『社会人のためのやりなおし経済学』

最近、経済書の翻訳をやったことと、ニュースの翻訳を再開したことで、改めて経済について勉強しなきゃなあと思い始めました。

数年前、半年間限定で、ある機関にフルタイム勤務していた頃、朝の時間を利用して経済関係の本を何冊か勉強したんですが、そのときは貿易について知りたいと思っていたので、経済の基礎についてはあまり理解できず、しかももうすっかり忘れています。

何の本を読んだらいいか、やっぱり日本経済新聞に聞いてみようとサイトを見ると、少し古いですがこんな記事を見つけました。

経済の仕組み改めて勉強 GWにすらすら読める7冊

素直にお勧めの本を読んでみました。

結論。本当にわかりやすかった!

売り文句どおり、ほとんどグラフや数式を使っていないのもさることながら、同じことが何度も何度も丁寧に説明されていて、経済の知識を持った人には回りくどく感じるかもしれませんが、私のようなド素人の頭にしみこんでくる本です。

とりあえず通読しただけですが、重要な単語には色がついているのでそれをリストアップして索引を作り、手元において必要な時に参照できるようにしておこうと思います。

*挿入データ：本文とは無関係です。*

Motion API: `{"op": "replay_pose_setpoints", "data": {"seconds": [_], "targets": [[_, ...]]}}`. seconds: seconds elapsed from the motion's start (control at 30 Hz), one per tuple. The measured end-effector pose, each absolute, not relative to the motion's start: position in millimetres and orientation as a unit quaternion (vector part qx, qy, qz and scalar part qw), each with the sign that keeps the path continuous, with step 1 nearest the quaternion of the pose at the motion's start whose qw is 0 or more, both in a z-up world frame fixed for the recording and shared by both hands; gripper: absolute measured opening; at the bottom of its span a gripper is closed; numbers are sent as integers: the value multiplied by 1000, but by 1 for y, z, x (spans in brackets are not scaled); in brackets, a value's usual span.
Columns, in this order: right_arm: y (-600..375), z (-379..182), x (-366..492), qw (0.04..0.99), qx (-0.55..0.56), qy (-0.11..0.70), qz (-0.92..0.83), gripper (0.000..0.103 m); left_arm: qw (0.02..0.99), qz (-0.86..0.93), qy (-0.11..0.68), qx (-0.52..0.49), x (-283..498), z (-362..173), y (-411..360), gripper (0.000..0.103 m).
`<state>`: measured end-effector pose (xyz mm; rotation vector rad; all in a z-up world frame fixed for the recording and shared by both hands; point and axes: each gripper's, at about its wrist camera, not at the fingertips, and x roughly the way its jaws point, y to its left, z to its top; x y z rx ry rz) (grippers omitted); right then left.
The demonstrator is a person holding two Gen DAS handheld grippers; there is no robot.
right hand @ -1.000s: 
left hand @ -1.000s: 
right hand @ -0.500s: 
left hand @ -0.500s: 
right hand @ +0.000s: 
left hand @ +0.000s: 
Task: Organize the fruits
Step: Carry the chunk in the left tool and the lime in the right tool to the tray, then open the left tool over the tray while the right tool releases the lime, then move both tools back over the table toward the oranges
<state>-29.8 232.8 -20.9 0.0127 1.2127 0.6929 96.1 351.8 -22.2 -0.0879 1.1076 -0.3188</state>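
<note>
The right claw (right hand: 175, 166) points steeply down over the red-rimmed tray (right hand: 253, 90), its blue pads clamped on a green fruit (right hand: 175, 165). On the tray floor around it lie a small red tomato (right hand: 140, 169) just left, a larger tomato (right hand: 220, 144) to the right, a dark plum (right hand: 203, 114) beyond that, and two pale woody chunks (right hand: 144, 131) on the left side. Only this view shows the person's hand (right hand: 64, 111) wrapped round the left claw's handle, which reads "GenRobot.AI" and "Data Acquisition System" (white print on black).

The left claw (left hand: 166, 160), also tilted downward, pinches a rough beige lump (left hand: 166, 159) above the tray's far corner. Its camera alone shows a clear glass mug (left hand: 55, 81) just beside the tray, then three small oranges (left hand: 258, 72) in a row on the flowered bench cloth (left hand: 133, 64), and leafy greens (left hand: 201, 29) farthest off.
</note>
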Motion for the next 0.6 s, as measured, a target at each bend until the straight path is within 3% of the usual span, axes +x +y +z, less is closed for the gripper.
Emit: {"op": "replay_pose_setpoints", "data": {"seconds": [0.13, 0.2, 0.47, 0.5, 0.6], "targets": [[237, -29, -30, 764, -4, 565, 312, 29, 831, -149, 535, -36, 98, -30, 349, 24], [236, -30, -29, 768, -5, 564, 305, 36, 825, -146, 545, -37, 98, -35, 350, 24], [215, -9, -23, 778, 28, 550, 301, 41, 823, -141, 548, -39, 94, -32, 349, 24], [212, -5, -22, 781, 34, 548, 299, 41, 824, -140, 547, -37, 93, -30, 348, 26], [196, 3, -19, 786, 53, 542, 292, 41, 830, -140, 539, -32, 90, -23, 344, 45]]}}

あと、おまけ。説明の途中につっこみを入れる(質問をする)男の子が出てきますが、その表情とセリフがまさに私の聞きたい気持ちと内容を代弁してくれていて、めっちゃ可愛いです。

『社会とは何か』

社会は発明されたものだという視点が印象的。
後半の、社会をシステムではなくプロセスとする考え方はおもしろいし一理あると思うけど、社会と国家を重ね合わせ、個人的な不満のはけ口にしている現状では高尚な考え方かもしれないと思う。
日本や中国は時代の要請、人々の欲求から「社会」を作り上げたヨーロッパとは違って、できあがった「社会」という概念をそのまま輸入した。うまく受け入れられたのだろうか、うまく消化できているのだろうか。

『キャスターという仕事』

クロ現についてもっと突っ込んだことが書いてあると思っていたんだけど、国谷さん個人の話がほとんどだった。目論見違いではあったけど、クロ現については、今はまだ書けないことも多いのかなとも思った。
さらっとしか書いてないけど、国谷さんの勉強量がものすごいことはよくわかる。責任感も強いし、覚悟もある。一時代を作った番組、国谷さんなくしてはありえなかった。

「ビブリア古書堂の事件簿7~栞子さんと果てない舞台~」

お休みだったので、用事をすませたついでに買って帰り、寝転がって一気読み。久しぶりに楽しい時間を過ごした。

大輔くんと栞子さん、実はこれまで世界が違うなあ、一緒になるリアリティがないなあ…と思っていた。古書に関するエピソードが抜群におもしろいのに、主人公2人の関係がピンとこないのがこの小説の欠点といえば欠点だったけど、最後の最後のクライマックスで2人の世界が1つになったと思う。

爽快感のある終わり方だった。満足。